ALP rocked by immigration official's exit

March 6, 2025

Thursday 06 March 2025
Geoff Chambers
The Australian


 Anthony Albanese's top immigration official Emma Cassar who oversaw the  government's citizenship division and previously ran Daniel Andrews'  quarantine system in Victoria has quietly exited the Department of Home  Affairs just weeks out from the federal election.
 
 The Australian can reveal that days after Dr Cassar and senior Home Affairs  officials were grilled in a Senate estimates hearing last week, department  staff on Friday were alerted about her departure after only 11 months in the  job.
 
 Dr Cassar, who ran the migration system from her home base of Melbourne and  travelled between Canberra and Victoria, was appointed on March 25 last year  as associate secretary immigration, making her the second most senior Home  Affairs bureaucrat under department secretary Stephanie Foster.
 
 The secondment of the senior Victorian public servant, who served as Mr  Andrews' pandemicera quarantine commissioner and deputy state controller for  the state's Covid-19 accommodation program, surprised Australian Public  Service insiders given her state-based background and experience with the  immigration system.
 
 A Department of Home Affairs spokeswoman on Wednesday confirmed Dr Cassar  "will conclude her secondment ... on March 7 and is returning to the  Victorian government".
 
 "Dr Cassar has made this decision for family reasons.

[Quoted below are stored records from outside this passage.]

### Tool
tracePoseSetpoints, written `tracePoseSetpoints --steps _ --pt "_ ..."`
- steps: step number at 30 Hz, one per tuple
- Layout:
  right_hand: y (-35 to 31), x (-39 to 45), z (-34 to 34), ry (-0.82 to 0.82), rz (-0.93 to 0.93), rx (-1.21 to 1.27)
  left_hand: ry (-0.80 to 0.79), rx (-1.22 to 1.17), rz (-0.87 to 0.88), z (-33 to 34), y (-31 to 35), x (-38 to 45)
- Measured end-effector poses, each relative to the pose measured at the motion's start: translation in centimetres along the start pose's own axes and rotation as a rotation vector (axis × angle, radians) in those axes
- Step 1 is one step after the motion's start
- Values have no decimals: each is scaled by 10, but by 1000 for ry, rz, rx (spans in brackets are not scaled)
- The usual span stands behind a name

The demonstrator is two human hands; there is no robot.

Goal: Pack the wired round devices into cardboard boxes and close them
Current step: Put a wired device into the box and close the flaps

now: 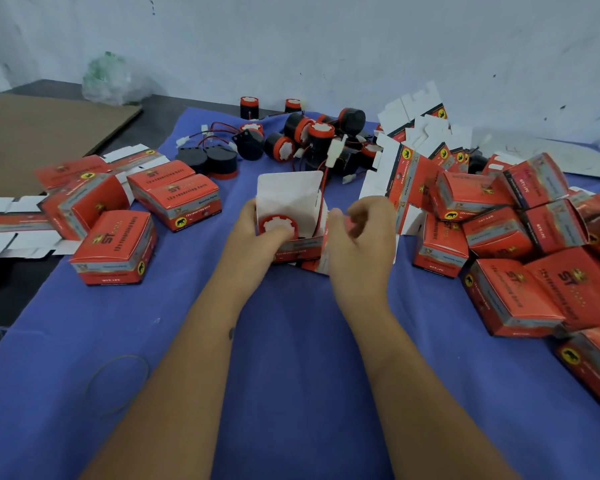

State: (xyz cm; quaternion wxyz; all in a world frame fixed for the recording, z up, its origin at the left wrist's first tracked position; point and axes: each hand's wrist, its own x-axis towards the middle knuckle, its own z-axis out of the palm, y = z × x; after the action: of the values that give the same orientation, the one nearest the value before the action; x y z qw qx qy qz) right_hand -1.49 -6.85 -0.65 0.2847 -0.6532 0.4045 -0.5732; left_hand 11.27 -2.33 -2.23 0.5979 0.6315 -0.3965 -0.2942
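An open red printed cardboard box (293,249) with a plain white inside stands on the blue cloth (291,358), its white lid flap (288,192) raised at the far side. Seated in the box is a round device with a red face and a white cog-shaped centre (277,227); its thin red wire (323,188) climbs out over the box's right wall.

The left hand (257,233) grips the box's left wall, thumb curled inside and lying on the device's face. The right hand (361,237) is at the box's right side, fingers curled together around a side flap; the grip itself is blurred.

Beyond the box lies a heap of loose black-and-red round devices (305,136) with red wires and white plug connectors. Left of the box sit several closed red boxes (113,249) and flattened carton blanks (11,223). Right of the box is a larger pile of closed red boxes (520,244), with unfolded white-backed blanks (416,133) behind it. Near the box's left, toward the viewer, a thin rubber band (118,384) lies on the cloth. Far left of the box lies a brown cardboard sheet (42,133).
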Motion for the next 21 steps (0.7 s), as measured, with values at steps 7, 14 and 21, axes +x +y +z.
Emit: tracePoseSetpoints --steps 7,14,21 --pt "-5 34 -8 -228 331 225 80 180 25 10 -2 1" --pt "-42 53 -1 -360 75 319 42 175 9 9 -4 2" --pt "-49 37 3 -425 41 210 36 161 49 9 -7 1"
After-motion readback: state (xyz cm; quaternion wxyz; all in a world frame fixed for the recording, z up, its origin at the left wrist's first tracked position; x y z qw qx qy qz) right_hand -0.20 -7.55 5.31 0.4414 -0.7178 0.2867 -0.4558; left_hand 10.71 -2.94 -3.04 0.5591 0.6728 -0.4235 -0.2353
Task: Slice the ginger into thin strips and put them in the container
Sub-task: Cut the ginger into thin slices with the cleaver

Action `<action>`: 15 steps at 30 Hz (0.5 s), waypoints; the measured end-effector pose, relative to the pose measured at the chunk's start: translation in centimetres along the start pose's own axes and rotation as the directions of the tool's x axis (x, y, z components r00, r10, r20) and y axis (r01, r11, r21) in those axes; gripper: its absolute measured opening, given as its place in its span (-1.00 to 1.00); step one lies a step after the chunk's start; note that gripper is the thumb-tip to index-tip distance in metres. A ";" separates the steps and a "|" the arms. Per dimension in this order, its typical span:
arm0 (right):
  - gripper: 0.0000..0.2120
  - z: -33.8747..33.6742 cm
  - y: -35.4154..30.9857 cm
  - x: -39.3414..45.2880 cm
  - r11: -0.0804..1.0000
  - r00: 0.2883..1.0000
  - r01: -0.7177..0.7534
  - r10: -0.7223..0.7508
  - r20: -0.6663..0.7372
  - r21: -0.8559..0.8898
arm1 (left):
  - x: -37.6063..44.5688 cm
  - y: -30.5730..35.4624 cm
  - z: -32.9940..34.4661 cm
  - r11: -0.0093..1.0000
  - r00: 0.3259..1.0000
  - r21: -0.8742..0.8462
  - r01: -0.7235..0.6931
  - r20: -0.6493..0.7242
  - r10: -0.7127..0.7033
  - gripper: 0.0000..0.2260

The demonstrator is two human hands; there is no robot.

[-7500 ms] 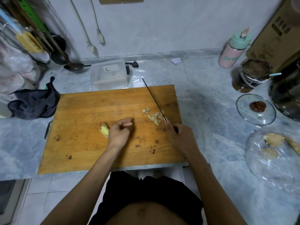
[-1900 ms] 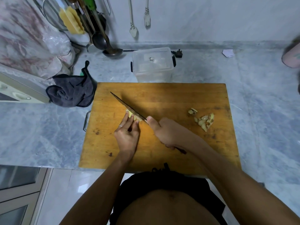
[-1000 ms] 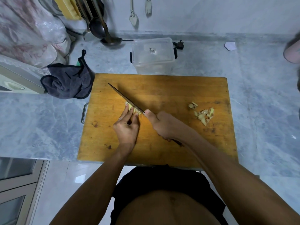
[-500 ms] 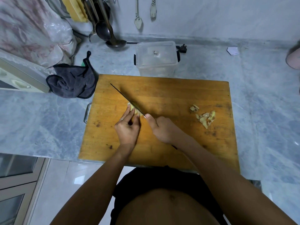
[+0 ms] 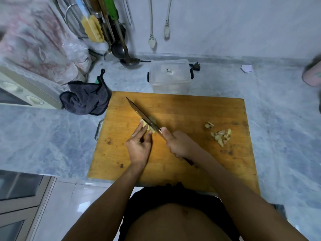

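Ginger piece (image 5: pixel 145 126), pale yellow, sits left of centre on the wooden cutting board (image 5: pixel 182 108), mostly hidden under fingertips & blade. Left hand (image 5: pixel 139 145) pins it down w/ straight fingers pressed close together, tips on the ginger; a thin ring shows on one finger. Knife (image 5: pixel 143 115) lies diagonally across the ginger, tip pointing up-left, edge touching it. Right hand (image 5: pixel 178 145) is curled round the knife handle, forefinger stretched along the blade's back; dark handle end pokes out below the wrist. A small heap of cut ginger bits (image 5: pixel 219 134) lies on the board's right part, well apart from the hands. Clear plastic container (image 5: pixel 170 75), lid on w/ black side clips, stands on the marble counter (image 5: pixel 43 136) just beyond the board's far edge. Dark cloth (image 5: pixel 86 100) is bunched beside the board's far-left corner. Ladle (image 5: pixel 126 54) & other utensils lean at the wall behind.
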State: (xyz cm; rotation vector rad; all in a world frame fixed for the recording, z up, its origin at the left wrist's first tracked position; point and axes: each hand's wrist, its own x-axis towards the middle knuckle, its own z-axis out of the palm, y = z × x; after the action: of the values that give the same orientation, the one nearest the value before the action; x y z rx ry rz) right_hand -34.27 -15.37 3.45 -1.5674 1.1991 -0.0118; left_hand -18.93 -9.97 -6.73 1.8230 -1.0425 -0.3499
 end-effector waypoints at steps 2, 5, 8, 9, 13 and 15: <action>-0.31 -0.5 -0.1 -0.4 1.000 1.000 -0.006 0.006 -0.006 0.024 | 0.0 0.1 0.0 0.999 1.000 0.021 -0.025 0.009 0.025 -0.77; -0.34 -1.2 -0.8 -1.1 1.000 1.000 -0.006 0.006 -0.018 -0.002 | -0.2 0.2 0.1 0.998 0.999 0.038 -0.047 0.004 0.047 -0.78; -0.32 -1.6 -1.6 -1.8 0.999 1.000 0.003 -0.004 -0.014 -0.053 | -0.2 0.2 0.2 0.997 0.998 0.053 -0.064 0.015 0.064 -0.78; -0.32 -1.6 -1.8 -2.0 0.998 1.000 0.003 -0.004 -0.007 -0.066 | -0.2 0.2 0.2 0.996 0.998 0.056 -0.069 0.018 0.068 -0.77; -0.34 -1.3 -2.4 -2.1 0.990 1.000 -0.013 0.011 -0.014 -0.141 | -0.2 0.3 0.1 0.996 0.998 0.067 -0.064 0.016 0.063 -0.77; -0.36 -1.0 -2.2 -2.1 0.984 1.000 0.006 -0.009 -0.014 -0.177 | -0.3 0.3 0.1 0.996 0.998 0.076 -0.056 0.018 0.055 -0.78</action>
State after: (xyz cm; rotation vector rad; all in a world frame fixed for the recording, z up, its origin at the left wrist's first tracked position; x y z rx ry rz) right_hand -34.39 -14.95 6.68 -1.7287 1.2329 0.0807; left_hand -19.31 -9.89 -6.58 1.8574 -1.1292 -0.2950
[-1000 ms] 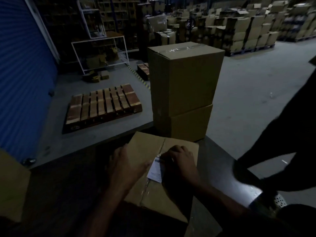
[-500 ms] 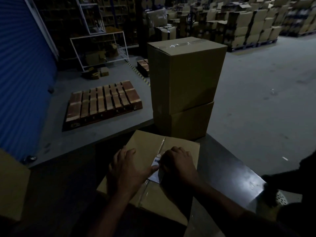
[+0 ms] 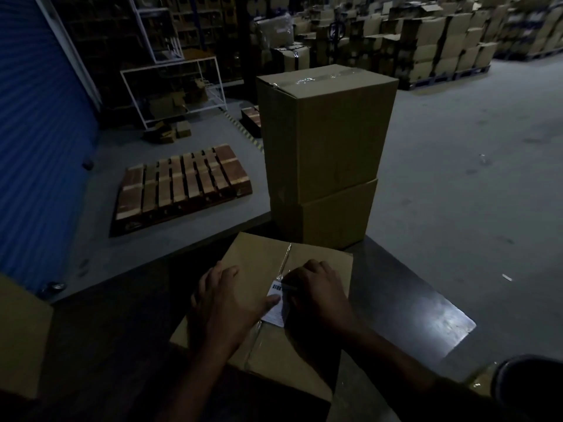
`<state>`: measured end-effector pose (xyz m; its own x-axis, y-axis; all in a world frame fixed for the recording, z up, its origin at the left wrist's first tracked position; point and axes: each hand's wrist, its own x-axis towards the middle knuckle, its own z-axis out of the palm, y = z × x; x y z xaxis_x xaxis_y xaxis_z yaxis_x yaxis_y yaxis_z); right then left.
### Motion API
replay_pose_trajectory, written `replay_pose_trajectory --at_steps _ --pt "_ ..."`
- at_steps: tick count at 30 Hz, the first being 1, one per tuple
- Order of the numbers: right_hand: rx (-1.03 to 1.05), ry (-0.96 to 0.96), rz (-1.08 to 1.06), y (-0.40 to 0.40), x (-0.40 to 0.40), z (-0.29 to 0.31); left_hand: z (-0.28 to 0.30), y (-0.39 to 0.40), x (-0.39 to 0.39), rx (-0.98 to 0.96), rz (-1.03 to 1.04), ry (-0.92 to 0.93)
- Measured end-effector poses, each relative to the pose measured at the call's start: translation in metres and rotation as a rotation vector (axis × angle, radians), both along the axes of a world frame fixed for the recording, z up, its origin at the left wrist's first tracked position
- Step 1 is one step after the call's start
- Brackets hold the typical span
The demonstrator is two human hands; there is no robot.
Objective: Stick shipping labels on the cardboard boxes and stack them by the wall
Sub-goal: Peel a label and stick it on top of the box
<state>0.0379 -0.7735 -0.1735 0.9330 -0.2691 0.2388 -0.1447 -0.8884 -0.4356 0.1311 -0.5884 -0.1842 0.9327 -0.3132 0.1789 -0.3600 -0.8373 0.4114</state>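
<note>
The shipping label lies on top of the near cardboard box, set across the taped centre seam, with its long axis running away from the person, roughly along that seam. It sits directly between the two hands, so either can reach it without travel. The left hand lies flat on the box lid to the label's left, fingers spread and relaxed, its thumb pressing on the label's left edge. The right hand covers the label's right side with its fingers curled under; whether they pinch the label or only press it is too dark to tell. The label's far end, with a barcode, and its near corner are uncovered, so smoothing outward along its length looks like the next need. Just beyond the box two larger cardboard boxes stand stacked, close to its far edge. All rest on a dark table. A wooden pallet lies on the floor to the left, near a blue shutter door.
</note>
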Motion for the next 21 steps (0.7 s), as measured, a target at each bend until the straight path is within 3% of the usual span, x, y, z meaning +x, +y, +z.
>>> replay_pose_trajectory --at_steps 21 --pt "0.049 -0.041 -0.132 0.006 -0.022 0.003 0.002 0.0 0.001 -0.02 -0.01 0.027"
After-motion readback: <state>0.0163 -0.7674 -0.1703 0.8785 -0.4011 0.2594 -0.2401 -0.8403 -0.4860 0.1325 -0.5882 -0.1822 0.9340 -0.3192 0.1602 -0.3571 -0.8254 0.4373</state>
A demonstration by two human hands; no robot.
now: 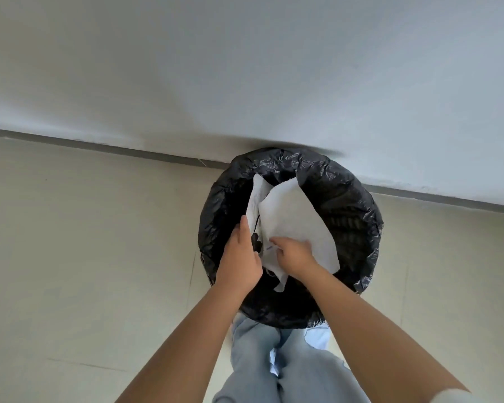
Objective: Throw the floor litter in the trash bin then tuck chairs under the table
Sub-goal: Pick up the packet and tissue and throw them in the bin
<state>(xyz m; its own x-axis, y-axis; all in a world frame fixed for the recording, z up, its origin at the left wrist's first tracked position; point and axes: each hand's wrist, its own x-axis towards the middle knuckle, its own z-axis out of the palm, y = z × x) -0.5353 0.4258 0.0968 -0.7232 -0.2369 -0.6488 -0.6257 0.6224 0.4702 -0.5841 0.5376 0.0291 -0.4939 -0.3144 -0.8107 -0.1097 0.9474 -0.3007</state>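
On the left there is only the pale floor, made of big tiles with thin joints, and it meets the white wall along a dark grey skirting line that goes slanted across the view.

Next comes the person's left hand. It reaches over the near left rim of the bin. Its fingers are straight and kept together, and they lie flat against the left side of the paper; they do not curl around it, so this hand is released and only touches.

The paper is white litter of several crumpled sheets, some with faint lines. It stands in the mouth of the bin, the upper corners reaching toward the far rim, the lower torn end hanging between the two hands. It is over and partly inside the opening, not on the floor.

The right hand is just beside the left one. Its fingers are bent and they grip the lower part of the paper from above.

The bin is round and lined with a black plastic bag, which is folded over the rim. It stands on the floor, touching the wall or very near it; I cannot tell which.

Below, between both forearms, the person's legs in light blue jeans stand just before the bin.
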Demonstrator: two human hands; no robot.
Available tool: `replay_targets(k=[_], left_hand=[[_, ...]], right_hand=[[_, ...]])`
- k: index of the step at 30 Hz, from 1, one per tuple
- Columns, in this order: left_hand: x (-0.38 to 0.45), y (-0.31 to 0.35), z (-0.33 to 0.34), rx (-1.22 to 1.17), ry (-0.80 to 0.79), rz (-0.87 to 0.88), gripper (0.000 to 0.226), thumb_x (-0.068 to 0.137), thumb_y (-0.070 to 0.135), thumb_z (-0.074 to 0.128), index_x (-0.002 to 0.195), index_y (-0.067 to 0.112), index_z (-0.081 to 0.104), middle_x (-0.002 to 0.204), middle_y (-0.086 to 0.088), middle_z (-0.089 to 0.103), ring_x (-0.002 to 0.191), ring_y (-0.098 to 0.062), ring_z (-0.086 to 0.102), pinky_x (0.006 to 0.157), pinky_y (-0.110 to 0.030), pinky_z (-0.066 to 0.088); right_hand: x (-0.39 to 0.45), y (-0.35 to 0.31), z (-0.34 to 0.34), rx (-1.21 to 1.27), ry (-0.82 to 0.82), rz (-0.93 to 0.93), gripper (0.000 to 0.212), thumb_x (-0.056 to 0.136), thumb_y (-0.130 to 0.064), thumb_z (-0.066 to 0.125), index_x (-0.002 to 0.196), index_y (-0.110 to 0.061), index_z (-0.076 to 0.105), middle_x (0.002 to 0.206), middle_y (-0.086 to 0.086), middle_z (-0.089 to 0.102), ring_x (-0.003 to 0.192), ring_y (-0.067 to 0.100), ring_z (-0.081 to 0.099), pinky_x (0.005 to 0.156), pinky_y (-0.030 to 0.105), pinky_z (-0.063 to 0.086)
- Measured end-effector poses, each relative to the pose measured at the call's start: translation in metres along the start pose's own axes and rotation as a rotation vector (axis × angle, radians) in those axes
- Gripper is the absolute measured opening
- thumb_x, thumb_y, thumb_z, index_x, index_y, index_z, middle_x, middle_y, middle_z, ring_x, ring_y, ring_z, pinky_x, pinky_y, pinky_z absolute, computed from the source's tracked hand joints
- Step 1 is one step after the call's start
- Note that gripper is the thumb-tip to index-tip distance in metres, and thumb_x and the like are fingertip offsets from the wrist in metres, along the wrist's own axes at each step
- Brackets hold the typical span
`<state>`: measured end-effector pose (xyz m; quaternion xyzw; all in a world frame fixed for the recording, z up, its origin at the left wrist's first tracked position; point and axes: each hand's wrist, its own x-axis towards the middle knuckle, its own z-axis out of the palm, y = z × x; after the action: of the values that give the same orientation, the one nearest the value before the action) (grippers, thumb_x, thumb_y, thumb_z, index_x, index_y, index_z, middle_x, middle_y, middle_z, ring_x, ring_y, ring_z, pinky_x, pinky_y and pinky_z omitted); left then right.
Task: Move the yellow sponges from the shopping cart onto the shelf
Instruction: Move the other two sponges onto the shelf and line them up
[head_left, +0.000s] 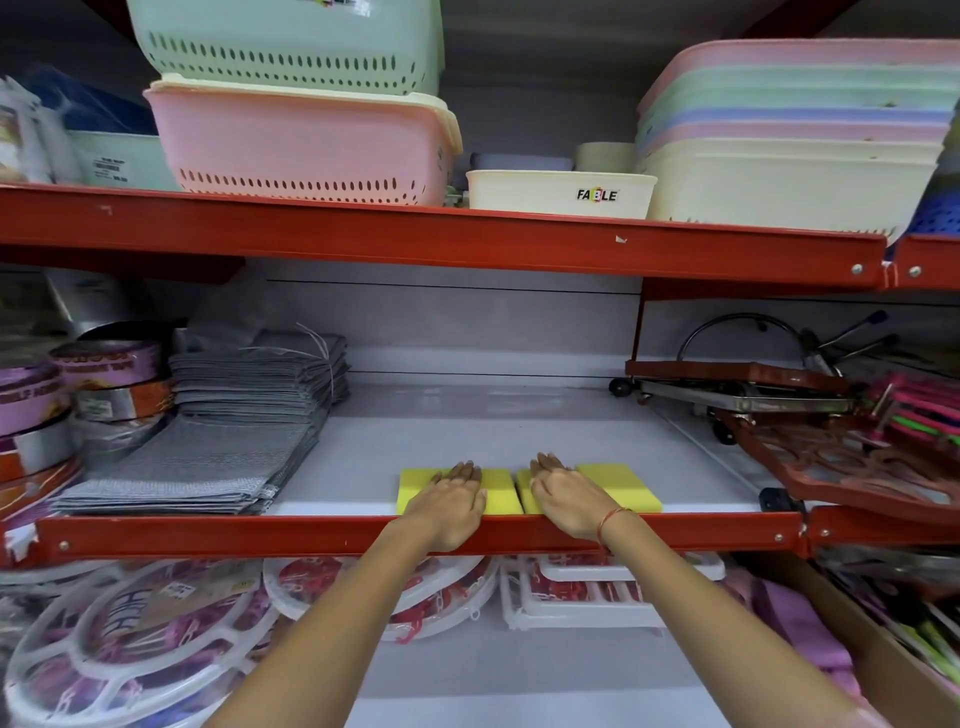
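Note:
Two yellow sponges lie side by side at the front edge of the white middle shelf (493, 426), just behind its red rail. My left hand (453, 501) rests flat on top of the left sponge (415, 486), fingers together and pointing inward. My right hand (566, 496), with a red thread at the wrist, rests flat on the right sponge (621, 486). Neither hand curls around its sponge. The shopping cart is out of view.
Stacked grey cloths (249, 415) and tape rolls (62, 395) fill the shelf's left. Red wheeled trolleys and racks (810, 431) crowd its right. Pastel plastic baskets (306, 140) sit on the shelf above. White round hanger racks (135, 639) lie below.

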<state>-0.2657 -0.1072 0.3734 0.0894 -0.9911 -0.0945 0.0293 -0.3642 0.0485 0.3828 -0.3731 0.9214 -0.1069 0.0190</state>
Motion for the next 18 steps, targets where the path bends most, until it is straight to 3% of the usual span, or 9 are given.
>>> replay_targets(k=[11, 16, 18], left_hand=[[0.001, -0.001, 0.004, 0.024, 0.004, -0.001, 0.055, 0.103, 0.031, 0.016, 0.153, 0.007, 0.014, 0.163, -0.009, 0.010, 0.151, -0.017, 0.007, 0.125, -0.035, 0.006], [0.001, -0.003, 0.004, 0.022, 0.011, 0.007, 0.055, 0.103, 0.031, 0.015, 0.153, 0.008, 0.013, 0.163, -0.007, 0.009, 0.151, -0.016, 0.006, 0.125, -0.034, 0.006], [0.000, -0.002, 0.005, 0.027, 0.015, 0.007, 0.055, 0.103, 0.032, 0.015, 0.153, 0.008, 0.013, 0.164, -0.007, 0.009, 0.151, -0.016, 0.006, 0.125, -0.034, 0.006]], right_hand=[[-0.001, -0.011, 0.009, 0.036, 0.014, -0.007, 0.050, 0.101, -0.023, 0.021, 0.143, -0.003, 0.041, 0.161, 0.011, 0.020, 0.151, 0.017, 0.014, 0.122, 0.035, 0.009], [-0.001, 0.014, -0.011, 0.101, 0.120, -0.003, 0.054, 0.101, -0.024, 0.018, 0.152, -0.003, 0.020, 0.163, 0.010, 0.012, 0.151, 0.016, 0.008, 0.124, 0.033, 0.006], [-0.001, 0.035, -0.023, 0.049, 0.141, 0.048, 0.054, 0.101, -0.022, 0.022, 0.152, -0.003, 0.020, 0.163, 0.012, 0.012, 0.151, 0.019, 0.011, 0.124, 0.034, 0.010]])
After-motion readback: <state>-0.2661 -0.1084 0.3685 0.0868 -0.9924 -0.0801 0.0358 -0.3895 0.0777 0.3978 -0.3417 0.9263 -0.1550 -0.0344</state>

The department  recognises Dr Cassar's significant contribution to the organisation over the  past 12 months as associate secretary immigration, and as a key part of the  broader Home Affairs leadership team," the spokeswoman said.
 
 A Home Affairs department organisational chart published last Monday showed  Dr Cassar as immigration head, overseeing citizenship and multicultural  affairs, refugee, humanitarian and settlement, temporary visas and  immigration operations.
 
 The department spokeswoman said "while ongoing arrangements for the role  are settled", the three immigration group managers under Dr Cassar would  report directly to Ms Foster.
 
 Dr Cassar's role, previously held by Ms Foster, was created by the Albanese  government to shift power away from former secretary Mike Pezzullo, who was  eventually removed as department chief.
 
 The Albanese government, which has been beset by immigration scandals  including the NZYQ debacle that predated Dr Cassar's arrival, came under fire  last month after Home Affairs Minister Tony Burke ordered his department to  hold 25 citizenship ceremonies across the country.
 
 Australian Electoral Commission staff were on hand to enrol up to 12,852 new  citizens and encourage them to vote in the upcoming election.
 
 Amid ongoing speculation that a re-elected Albanese government could  reinstate immigration as a stand-alone department and abolish the  Coalition-era Home Affairs portfolio, which has already had key national  security agencies stripped out, Dr Cassar's departure leaves a hole at the  top of the large and complex migration system.
 
 When The Australian revealed her appointment in November, the department  would not confirm whether a $590,000 remuneration package authorised by the  Australian Public Service Commissioner on March 8 last year for a senior Home  Affairs official was linked to Dr Cassar's role. The 2023-24 Department of  Home Affairs annual report listed Dr Cassar's remuneration package as  $193,581, encompassing her term as a key manager between March 25 and June 30  last year.
 
 Immediately prior to her secondment, Dr Cassar was working as deputy  secretary in the Victorian Department of Premier and Cabinet leading social  policy and intergovernmental relations.
 
 The former Corrections Victoria commissioner received a Public Service Medal  in Australia Day honours last year for "outstanding public service and  leadership in Victoria's response to the Covid-19 pandemic".
 
 Opposition home affairs spokesman James Paterson on Wednesday said Mr Burke  should "come clean" about what is going on in his department.
 
 "It is extraordinary that the second most senior person in the  department responsible for immigration and citizenship walks days after a  shambolic estimates hearing, weeks before an election and after just one year  in the job," Senator Paterson said.